Q: Does the HIPAA Privacy Rule require that covered entities provide patients with access to oral information?

A: No. The Privacy Rule requires covered entities to provide individuals with access to protected health information about themselves that is contained in their “designated record sets.” The term “record” in the term “designated record set” does not include oral information; rather, it connotes information that has been recorded in some manner.

The Rule does not require covered entities to tape or digitally record oral communications, nor retain digitally or tape recorded information after transcription. But if such records are maintained and used to make decisions about the individual, they may meet the definition of “designated record set.” For example, a health plan is not required to provide a member access to tapes of a telephone “advice line” interaction if the tape is maintained only for customer service review and not to make decisions about the member.

Q: Does the HIPAA Privacy Rule require that covered entities document all oral communications?

A: No. The Privacy Rule does not require covered entities to document any information, including oral information, that is used or disclosed for treatment, payment or health care operations.

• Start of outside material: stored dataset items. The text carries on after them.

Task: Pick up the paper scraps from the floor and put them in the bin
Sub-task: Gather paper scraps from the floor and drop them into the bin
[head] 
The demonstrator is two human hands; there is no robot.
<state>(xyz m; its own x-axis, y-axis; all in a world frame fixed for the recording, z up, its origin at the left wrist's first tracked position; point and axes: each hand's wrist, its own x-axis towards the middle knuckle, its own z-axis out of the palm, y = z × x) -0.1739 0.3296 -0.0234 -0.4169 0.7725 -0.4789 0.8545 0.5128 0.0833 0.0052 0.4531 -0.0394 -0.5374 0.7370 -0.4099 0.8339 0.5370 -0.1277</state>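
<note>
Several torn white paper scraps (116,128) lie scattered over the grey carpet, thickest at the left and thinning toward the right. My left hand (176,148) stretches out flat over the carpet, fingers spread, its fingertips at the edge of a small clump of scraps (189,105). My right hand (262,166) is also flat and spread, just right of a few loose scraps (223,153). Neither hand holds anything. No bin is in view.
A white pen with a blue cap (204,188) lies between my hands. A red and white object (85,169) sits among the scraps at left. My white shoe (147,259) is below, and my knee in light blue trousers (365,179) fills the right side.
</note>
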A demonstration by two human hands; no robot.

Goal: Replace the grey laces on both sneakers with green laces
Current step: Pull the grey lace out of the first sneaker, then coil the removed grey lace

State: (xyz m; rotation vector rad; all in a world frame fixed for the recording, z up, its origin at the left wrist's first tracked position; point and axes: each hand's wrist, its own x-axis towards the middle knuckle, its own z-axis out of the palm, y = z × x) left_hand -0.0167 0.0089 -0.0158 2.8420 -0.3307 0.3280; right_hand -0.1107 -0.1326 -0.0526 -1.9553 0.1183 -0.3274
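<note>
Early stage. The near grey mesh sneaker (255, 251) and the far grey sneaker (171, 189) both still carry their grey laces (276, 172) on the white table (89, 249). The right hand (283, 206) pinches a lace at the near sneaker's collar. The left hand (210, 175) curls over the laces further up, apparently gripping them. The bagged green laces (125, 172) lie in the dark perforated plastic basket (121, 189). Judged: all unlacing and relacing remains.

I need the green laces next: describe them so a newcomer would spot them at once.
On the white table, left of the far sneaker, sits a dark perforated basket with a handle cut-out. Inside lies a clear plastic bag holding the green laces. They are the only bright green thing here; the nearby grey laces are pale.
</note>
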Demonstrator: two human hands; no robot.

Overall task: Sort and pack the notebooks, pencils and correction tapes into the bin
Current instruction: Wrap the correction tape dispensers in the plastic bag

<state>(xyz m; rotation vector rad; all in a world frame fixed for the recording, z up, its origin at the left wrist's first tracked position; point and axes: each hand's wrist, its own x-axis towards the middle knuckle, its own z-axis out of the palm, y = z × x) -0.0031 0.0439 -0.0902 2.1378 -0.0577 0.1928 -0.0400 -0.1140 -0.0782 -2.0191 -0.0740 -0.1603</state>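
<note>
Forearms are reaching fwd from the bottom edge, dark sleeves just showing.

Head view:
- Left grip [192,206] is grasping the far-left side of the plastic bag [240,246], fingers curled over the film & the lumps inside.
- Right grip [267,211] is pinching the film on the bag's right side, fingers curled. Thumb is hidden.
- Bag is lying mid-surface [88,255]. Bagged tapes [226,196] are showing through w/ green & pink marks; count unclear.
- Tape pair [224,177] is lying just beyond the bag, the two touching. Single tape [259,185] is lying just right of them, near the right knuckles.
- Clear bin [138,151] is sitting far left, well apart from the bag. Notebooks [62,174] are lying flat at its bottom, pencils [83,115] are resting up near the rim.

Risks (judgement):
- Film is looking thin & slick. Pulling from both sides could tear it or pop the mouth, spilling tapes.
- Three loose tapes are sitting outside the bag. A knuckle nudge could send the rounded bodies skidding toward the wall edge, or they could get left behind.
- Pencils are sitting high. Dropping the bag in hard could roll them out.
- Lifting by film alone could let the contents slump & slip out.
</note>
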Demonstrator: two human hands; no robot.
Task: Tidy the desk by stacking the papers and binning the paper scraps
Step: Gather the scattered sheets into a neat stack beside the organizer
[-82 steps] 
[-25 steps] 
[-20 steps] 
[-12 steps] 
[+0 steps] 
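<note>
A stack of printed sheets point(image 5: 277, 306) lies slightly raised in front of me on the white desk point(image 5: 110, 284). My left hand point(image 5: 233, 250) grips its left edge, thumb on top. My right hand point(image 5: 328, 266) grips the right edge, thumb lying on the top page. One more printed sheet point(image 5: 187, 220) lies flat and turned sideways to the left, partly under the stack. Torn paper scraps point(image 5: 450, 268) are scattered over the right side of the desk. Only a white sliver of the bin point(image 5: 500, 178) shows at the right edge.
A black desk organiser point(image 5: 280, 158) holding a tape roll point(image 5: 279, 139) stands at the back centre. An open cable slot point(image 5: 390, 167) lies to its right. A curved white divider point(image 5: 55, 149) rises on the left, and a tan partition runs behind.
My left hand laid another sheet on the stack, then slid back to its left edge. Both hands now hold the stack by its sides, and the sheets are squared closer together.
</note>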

The Rule includes, however, documentation requirements for some information disclosures for other purposes. For example, some disclosures must be documented in order to meet the standard for providing a disclosure history to an individual upon request. Where a documentation requirement exists in the Rule, it applies to all relevant communications, whether in oral or some other form. For example, if a covered physician discloses information about a case of tuberculosis to a public health authority as permitted by the Rule at 45 CFR 164.512, then he or she must maintain a record of that disclosure regardless of whether the disclosure was made orally, by phone, or in writing.